#### [Work order]
Quote, with no changes, the lines that run from the top of the material to the line with "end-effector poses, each", both included.
----------
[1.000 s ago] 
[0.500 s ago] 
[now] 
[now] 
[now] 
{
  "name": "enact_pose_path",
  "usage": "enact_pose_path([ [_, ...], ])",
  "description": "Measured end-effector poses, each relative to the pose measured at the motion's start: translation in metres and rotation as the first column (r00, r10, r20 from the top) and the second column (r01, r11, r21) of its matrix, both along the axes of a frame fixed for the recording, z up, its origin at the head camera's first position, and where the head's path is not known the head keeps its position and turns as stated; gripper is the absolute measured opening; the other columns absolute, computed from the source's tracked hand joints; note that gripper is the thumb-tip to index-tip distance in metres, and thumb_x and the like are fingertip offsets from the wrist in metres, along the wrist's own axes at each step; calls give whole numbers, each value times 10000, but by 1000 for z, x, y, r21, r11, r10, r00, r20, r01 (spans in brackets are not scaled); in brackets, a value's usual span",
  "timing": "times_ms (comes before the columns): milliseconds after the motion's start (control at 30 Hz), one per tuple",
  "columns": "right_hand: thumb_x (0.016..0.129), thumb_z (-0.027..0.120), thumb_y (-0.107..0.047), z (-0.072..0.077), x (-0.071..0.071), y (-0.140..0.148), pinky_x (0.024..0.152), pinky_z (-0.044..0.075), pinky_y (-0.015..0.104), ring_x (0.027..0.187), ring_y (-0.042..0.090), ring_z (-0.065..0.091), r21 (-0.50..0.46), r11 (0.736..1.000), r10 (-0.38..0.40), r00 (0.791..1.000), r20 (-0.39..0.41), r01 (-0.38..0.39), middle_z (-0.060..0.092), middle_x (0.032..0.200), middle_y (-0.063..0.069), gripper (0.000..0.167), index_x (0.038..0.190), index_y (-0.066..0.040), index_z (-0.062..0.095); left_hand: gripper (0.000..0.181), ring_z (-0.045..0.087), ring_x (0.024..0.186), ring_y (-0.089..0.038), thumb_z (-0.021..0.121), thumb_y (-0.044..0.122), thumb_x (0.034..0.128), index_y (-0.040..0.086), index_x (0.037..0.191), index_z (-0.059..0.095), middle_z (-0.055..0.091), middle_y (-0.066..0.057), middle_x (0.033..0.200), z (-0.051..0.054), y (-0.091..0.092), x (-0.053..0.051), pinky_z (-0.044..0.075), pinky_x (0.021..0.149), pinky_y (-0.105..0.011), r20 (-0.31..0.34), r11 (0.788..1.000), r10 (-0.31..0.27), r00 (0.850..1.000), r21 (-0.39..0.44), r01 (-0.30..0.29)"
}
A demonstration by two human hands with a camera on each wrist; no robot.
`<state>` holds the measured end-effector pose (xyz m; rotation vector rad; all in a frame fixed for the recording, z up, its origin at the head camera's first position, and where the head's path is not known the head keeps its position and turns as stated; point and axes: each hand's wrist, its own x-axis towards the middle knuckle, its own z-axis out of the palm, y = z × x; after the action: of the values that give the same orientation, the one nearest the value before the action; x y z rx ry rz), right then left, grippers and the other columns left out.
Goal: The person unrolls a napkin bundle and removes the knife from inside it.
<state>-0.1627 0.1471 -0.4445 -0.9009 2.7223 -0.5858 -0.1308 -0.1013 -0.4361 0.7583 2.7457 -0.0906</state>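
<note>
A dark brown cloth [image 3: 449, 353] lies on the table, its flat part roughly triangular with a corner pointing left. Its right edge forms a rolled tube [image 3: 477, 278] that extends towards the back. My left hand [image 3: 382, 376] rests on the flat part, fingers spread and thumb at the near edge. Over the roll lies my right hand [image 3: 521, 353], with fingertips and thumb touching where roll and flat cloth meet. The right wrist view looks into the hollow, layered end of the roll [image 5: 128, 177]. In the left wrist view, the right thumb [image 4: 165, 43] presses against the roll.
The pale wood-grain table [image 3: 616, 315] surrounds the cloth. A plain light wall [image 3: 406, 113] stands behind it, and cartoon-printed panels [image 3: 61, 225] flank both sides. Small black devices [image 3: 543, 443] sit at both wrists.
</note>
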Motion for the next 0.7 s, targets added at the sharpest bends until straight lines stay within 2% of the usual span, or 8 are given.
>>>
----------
#### [Result of the task]
[1.000 s ago] 
[0.500 s ago] 
[now] 
[now] 
[now] 
{
  "name": "enact_pose_path",
  "usage": "enact_pose_path([ [_, ...], ])",
  "description": "Measured end-effector poses, each relative to the pose measured at the motion's start: translation in metres and rotation as the first column (r00, r10, r20 from the top) and the second column (r01, r11, r21) of its matrix, both along the axes of a frame fixed for the recording, z up, its origin at the head camera's first position, and where the head's path is not known the head keeps its position and turns as stated; gripper is the absolute measured opening; the other columns absolute, computed from the source's tracked hand joints; note that gripper is the thumb-tip to index-tip distance in metres, and thumb_x and the like are fingertip offsets from the wrist in metres, along the wrist's own axes at each step; calls give whole numbers, each value times 10000, but by 1000 for z, x, y, r21, r11, r10, r00, r20, r01 (spans in brackets are not scaled); in brackets, a value's usual span",

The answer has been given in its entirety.